◆ **WHAT TO PRODUCE**
Read the data below line by line and state how many lines hold "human". Nothing else belongs in the answer.
*** RECORDS PROVIDED Section Begins ***
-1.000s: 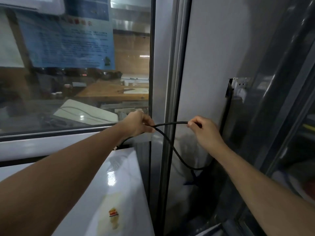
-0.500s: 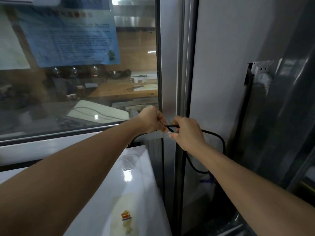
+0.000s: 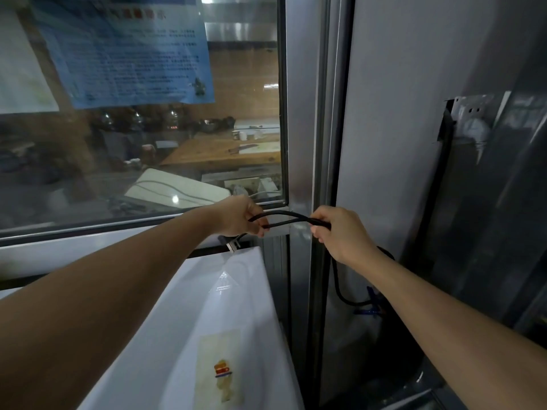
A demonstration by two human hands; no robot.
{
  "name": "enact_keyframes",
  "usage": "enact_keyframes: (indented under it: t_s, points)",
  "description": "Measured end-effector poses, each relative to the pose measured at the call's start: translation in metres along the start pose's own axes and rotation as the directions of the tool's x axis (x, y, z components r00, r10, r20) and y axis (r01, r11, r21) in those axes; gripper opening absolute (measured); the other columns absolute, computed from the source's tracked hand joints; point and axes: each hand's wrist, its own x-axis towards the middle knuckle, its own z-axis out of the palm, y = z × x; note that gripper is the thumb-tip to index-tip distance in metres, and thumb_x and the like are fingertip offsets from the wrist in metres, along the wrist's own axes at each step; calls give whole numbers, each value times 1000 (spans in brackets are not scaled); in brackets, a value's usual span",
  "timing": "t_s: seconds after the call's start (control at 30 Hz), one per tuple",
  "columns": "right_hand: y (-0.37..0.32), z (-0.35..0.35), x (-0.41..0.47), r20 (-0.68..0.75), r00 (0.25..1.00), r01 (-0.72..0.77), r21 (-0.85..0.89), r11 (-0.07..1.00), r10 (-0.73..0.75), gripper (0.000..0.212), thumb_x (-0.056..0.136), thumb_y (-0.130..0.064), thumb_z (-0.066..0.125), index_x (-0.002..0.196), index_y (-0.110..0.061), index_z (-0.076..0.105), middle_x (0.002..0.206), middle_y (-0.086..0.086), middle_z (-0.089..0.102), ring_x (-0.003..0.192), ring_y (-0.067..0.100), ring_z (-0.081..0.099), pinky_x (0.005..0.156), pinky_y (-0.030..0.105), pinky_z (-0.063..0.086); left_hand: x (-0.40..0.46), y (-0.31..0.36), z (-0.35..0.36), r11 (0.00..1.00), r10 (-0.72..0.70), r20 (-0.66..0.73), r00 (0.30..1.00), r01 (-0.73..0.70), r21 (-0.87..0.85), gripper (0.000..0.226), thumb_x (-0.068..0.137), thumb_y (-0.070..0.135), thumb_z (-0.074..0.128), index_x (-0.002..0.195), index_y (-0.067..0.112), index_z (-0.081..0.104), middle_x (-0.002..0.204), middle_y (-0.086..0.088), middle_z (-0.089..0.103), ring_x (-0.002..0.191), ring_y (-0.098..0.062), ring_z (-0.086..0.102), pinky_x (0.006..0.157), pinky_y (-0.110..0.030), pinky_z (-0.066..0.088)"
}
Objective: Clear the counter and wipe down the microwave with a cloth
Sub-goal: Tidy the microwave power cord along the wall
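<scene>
A black power cord (image 3: 285,218) is folded into a loop between both hands, above the back right corner of the white microwave (image 3: 225,294). My left hand (image 3: 241,216) grips one end of the loop, and the cord's plug (image 3: 233,244) hangs just below that fist. My right hand (image 3: 340,232) pinches the other end. From there the cord drops down the wall in a curve (image 3: 340,291) behind the microwave. A yellowed sticker (image 3: 220,371) lies on the microwave's top.
A glass window (image 3: 148,128) with a blue notice (image 3: 124,51) stands behind the microwave. A metal frame post (image 3: 307,143) rises at centre. A wall socket (image 3: 470,113) sits at upper right beside a dark steel cabinet (image 3: 503,232).
The hands came together from a wide spread, folding the cord, then parted slightly. The plug now hangs below my left hand. The camera view shifted right.
</scene>
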Motion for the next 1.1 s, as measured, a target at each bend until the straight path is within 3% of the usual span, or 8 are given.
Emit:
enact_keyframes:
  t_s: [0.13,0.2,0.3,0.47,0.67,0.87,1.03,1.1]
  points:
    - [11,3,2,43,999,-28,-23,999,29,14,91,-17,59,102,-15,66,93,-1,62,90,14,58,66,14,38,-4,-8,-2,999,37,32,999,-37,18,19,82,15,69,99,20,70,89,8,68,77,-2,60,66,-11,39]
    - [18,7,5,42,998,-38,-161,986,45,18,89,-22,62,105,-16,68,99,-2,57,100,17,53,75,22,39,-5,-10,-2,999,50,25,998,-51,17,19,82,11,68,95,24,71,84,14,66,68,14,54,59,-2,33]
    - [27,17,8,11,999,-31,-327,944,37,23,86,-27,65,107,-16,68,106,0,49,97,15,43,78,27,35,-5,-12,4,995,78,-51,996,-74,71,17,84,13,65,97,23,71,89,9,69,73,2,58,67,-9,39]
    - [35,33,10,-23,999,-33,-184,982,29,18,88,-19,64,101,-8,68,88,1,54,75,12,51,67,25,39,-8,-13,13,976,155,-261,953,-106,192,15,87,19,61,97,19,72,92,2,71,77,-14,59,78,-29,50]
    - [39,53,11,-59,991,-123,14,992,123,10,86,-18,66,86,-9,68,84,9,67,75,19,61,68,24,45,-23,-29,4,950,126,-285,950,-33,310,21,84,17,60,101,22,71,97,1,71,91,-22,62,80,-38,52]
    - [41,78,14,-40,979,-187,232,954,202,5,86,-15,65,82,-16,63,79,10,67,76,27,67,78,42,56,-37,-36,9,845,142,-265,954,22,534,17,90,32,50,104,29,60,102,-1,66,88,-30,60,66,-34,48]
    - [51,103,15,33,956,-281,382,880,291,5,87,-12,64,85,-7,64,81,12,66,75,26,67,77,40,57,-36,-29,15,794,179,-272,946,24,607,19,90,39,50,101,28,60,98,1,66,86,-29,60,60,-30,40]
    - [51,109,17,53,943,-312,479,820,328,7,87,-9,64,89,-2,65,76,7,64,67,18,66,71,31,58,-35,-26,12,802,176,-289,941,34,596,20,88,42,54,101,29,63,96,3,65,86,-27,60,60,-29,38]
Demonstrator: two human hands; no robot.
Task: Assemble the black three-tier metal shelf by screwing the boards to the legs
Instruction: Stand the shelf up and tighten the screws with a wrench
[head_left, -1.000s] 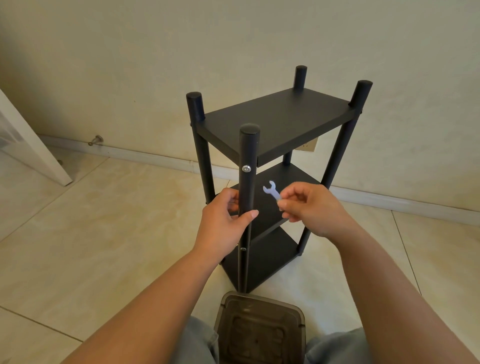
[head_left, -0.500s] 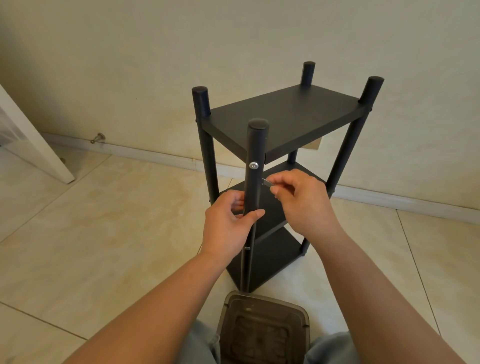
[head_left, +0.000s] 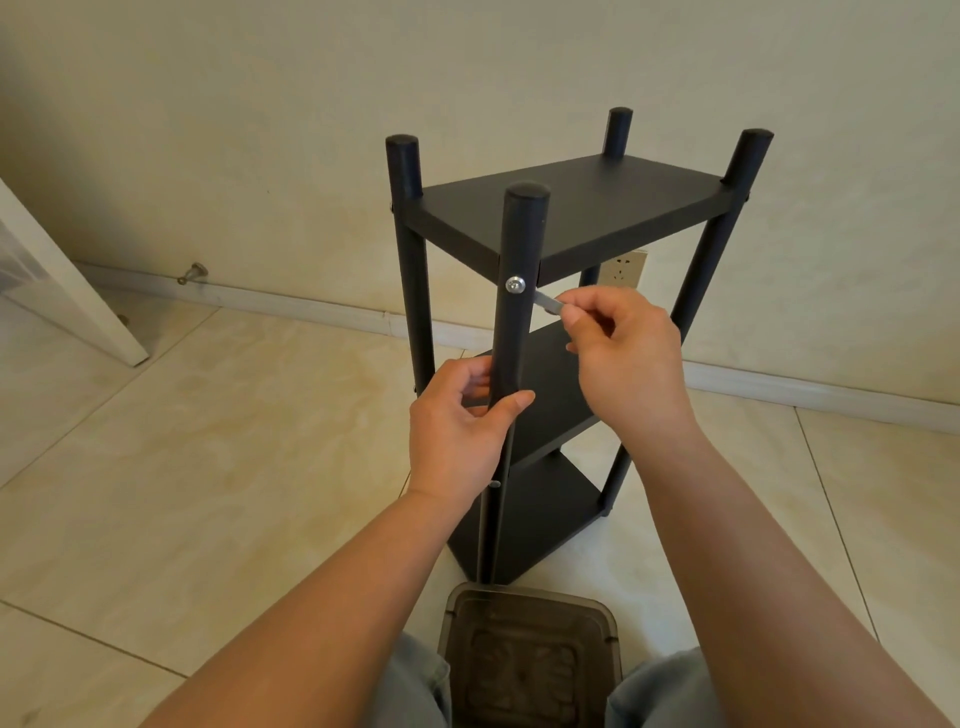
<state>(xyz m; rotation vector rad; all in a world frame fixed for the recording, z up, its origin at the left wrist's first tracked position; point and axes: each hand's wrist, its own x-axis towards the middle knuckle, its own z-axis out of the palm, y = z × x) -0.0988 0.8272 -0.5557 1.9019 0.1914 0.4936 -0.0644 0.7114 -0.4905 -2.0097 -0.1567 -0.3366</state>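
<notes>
Lighting was soft, even and moderately bright, with a warm yellowish cast over the wall (head_left: 260, 130) and the floor (head_left: 182, 467). Shadows were faint and diffuse; no hard edges were noted. A mild sheen lay on the tiles at the near left. The screw head (head_left: 515, 284) gave a small bright glint. The black shelf (head_left: 582, 208) kept little surface detail. Focus was sharp at centre. Wide-angle distortion bowed the baseboard (head_left: 311, 306) and stretched both forearms toward the near corners.
</notes>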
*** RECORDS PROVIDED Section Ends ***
◆ **RESPONSE TO THE EXERCISE**
2